● What the exercise asks
Please return the whole listing word for word.

── Provided material ──

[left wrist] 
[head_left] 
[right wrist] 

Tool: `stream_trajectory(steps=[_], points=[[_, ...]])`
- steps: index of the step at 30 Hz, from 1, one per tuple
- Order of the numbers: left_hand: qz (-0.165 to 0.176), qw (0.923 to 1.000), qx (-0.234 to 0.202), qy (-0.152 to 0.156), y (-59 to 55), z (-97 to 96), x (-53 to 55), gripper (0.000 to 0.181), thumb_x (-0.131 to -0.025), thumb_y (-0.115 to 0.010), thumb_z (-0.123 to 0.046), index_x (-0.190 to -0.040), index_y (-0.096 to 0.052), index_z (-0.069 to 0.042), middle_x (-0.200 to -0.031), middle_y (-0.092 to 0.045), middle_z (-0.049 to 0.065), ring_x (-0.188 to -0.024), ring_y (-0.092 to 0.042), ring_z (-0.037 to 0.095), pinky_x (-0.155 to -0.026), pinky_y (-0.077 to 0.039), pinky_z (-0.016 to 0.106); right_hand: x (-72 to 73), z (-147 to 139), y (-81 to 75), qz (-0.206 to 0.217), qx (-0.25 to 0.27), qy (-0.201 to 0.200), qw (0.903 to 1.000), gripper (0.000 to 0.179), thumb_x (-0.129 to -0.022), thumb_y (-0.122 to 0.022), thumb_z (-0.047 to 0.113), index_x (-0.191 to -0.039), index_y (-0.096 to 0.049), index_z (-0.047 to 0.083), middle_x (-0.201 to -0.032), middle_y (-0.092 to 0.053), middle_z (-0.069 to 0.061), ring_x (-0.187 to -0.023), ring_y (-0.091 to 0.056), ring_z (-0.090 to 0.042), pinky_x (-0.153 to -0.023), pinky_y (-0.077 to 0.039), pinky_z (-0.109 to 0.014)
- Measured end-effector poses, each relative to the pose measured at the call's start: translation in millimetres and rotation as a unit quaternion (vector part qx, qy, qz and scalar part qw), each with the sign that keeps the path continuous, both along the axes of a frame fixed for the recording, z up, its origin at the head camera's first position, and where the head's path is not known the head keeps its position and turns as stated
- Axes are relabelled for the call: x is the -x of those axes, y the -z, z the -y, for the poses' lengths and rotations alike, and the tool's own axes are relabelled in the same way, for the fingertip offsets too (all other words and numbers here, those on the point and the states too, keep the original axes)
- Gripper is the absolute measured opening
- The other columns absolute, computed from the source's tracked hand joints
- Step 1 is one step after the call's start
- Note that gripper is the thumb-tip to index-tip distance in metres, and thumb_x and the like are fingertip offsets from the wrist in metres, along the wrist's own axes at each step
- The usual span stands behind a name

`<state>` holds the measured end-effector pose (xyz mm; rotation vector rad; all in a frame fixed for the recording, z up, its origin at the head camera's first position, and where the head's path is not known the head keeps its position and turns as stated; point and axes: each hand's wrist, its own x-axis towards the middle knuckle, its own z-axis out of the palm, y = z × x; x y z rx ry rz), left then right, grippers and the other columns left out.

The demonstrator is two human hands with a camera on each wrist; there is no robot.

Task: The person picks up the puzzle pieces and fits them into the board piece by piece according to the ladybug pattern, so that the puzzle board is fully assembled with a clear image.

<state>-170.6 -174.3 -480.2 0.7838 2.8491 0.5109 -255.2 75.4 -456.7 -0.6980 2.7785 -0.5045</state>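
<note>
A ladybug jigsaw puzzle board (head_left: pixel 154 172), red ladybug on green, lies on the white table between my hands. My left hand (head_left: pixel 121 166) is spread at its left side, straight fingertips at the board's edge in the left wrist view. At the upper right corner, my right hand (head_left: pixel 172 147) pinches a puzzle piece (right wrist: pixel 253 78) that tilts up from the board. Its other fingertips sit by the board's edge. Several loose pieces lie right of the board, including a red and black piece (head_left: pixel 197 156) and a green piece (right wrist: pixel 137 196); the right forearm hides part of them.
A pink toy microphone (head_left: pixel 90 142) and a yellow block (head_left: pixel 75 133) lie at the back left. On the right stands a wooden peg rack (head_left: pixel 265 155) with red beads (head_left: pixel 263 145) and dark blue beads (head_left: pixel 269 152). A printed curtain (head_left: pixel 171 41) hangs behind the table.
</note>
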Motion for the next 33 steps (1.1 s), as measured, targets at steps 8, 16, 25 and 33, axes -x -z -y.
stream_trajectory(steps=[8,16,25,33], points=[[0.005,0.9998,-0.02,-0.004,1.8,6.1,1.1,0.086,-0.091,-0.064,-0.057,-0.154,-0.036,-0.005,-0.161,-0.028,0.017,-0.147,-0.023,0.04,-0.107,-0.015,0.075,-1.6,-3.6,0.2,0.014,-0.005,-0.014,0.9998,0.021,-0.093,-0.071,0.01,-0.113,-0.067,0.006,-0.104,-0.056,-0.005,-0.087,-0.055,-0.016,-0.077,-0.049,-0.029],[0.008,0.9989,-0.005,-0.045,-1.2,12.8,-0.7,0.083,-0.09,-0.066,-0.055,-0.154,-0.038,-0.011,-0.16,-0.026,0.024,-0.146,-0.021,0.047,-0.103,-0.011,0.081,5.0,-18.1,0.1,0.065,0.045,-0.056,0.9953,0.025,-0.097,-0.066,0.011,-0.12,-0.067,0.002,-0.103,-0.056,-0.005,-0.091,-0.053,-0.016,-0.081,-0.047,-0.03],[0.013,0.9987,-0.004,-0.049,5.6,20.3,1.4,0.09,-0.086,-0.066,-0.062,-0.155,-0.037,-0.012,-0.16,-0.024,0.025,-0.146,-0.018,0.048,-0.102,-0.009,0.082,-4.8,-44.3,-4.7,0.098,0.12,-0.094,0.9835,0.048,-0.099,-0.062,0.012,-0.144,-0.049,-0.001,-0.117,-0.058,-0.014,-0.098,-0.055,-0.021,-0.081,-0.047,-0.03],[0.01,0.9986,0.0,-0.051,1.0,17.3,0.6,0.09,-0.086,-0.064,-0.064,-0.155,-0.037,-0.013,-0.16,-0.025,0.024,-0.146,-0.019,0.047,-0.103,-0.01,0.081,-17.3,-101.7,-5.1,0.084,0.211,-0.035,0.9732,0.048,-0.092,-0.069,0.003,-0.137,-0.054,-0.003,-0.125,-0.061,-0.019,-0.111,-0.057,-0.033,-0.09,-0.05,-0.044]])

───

● Completed task
[left wrist] 
[head_left] 
[right wrist] 

Tool: `stream_trajectory(steps=[_], points=[[_, ...]])`
- steps: index of the step at 30 Hz, from 1, one per tuple
- Order of the numbers: left_hand: qz (-0.165 to 0.176), qw (0.923 to 1.000), qx (-0.234 to 0.202), qy (-0.152 to 0.156), y (-59 to 55), z (-97 to 96), x (-53 to 55), gripper (0.000 to 0.181), thumb_x (-0.131 to -0.025), thumb_y (-0.115 to 0.010), thumb_z (-0.123 to 0.046), index_x (-0.190 to -0.040), index_y (-0.096 to 0.052), index_z (-0.069 to 0.042), middle_x (-0.200 to -0.031), middle_y (-0.092 to 0.045), middle_z (-0.049 to 0.065), ring_x (-0.188 to -0.024), ring_y (-0.092 to 0.042), ring_z (-0.037 to 0.095), pinky_x (-0.155 to -0.026), pinky_y (-0.077 to 0.039), pinky_z (-0.016 to 0.106); right_hand: x (-72 to 73), z (-147 to 139), y (-81 to 75), qz (-0.206 to 0.217), qx (-0.25 to 0.27), qy (-0.201 to 0.200), qw (0.903 to 1.000), gripper (0.000 to 0.179), thumb_x (-0.129 to -0.022), thumb_y (-0.122 to 0.022), thumb_z (-0.047 to 0.113), index_x (-0.191 to -0.039), index_y (-0.096 to 0.049), index_z (-0.047 to 0.083), middle_x (-0.201 to -0.032), middle_y (-0.092 to 0.053), middle_z (-0.069 to 0.061), ring_x (-0.187 to -0.023), ring_y (-0.091 to 0.056), ring_z (-0.090 to 0.042), pinky_x (-0.153 to -0.023), pinky_y (-0.077 to 0.039), pinky_z (-0.109 to 0.014)
- Measured end-effector poses, each relative to the pose measured at the call's start: translation in millimetres and rotation as a unit quaternion (vector part qx, qy, qz and scalar part qw), each with the sign that keeps the path continuous, both along the axes of a frame fixed for the recording, z up, its origin at the head camera's first position, and where the head's path is not known the head keeps its position and turns as stated
- Axes are relabelled for the call: x is the -x of those axes, y the -z, z the -y, for the poses' lengths and rotations alike, and the tool's own axes are relabelled in the same way, for the fingertip offsets too (all other words and numbers here, those on the point and the states too, keep the original axes)
- Gripper is the absolute measured opening
- The other columns absolute, computed from the source's tracked hand joints
- Step 1 is one step after the call's start
- Note that gripper is the thumb-tip to index-tip distance in metres, and thumb_x and the like are fingertip offsets from the wrist in metres, along the wrist's own axes at each step
- The usual span stands behind a name

`<state>` holds the measured end-effector pose (xyz mm; rotation vector rad; all in a frame fixed for the recording, z up, its origin at the head camera's first position, and where the head's path is not known the head keeps its position and turns as stated; point and axes: each hand's wrist, its own x-axis towards the middle knuckle, its own z-axis out of the palm, y = z × x; x y z rx ry rz), left then right, grippers and the other columns left out.

The demonstrator is two human hands with a camera on each wrist; there is no robot.

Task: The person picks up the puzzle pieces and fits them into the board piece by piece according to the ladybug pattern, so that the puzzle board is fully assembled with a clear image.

<state>-170.6 -174.3 -480.2 0.7838 2.8491 0.5109 -255.2 75.4 -456.7 -0.6980 2.7785 -0.5045</state>
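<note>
A ladybug jigsaw puzzle board (head_left: pixel 154 172), red ladybug on green, lies on the white table between my hands. My left hand (head_left: pixel 121 166) is spread at its left side, straight fingertips at the board's edge in the left wrist view. At the upper right corner, my right hand (head_left: pixel 172 147) pinches a puzzle piece (right wrist: pixel 253 78) that tilts up from the board. Its other fingertips sit by the board's edge. Several loose pieces lie right of the board, including a red and black piece (head_left: pixel 197 156) and a green piece (right wrist: pixel 137 196); the right forearm hides part of them.
A pink toy microphone (head_left: pixel 90 142) and a yellow block (head_left: pixel 75 133) lie at the back left. On the right stands a wooden peg rack (head_left: pixel 265 155) with red beads (head_left: pixel 263 145) and dark blue beads (head_left: pixel 269 152). A printed curtain (head_left: pixel 171 41) hangs behind the table.
</note>
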Motion for the next 33 steps (1.1 s), as measured, targets at steps 8, 16, 25 and 33, axes -x -z -y.
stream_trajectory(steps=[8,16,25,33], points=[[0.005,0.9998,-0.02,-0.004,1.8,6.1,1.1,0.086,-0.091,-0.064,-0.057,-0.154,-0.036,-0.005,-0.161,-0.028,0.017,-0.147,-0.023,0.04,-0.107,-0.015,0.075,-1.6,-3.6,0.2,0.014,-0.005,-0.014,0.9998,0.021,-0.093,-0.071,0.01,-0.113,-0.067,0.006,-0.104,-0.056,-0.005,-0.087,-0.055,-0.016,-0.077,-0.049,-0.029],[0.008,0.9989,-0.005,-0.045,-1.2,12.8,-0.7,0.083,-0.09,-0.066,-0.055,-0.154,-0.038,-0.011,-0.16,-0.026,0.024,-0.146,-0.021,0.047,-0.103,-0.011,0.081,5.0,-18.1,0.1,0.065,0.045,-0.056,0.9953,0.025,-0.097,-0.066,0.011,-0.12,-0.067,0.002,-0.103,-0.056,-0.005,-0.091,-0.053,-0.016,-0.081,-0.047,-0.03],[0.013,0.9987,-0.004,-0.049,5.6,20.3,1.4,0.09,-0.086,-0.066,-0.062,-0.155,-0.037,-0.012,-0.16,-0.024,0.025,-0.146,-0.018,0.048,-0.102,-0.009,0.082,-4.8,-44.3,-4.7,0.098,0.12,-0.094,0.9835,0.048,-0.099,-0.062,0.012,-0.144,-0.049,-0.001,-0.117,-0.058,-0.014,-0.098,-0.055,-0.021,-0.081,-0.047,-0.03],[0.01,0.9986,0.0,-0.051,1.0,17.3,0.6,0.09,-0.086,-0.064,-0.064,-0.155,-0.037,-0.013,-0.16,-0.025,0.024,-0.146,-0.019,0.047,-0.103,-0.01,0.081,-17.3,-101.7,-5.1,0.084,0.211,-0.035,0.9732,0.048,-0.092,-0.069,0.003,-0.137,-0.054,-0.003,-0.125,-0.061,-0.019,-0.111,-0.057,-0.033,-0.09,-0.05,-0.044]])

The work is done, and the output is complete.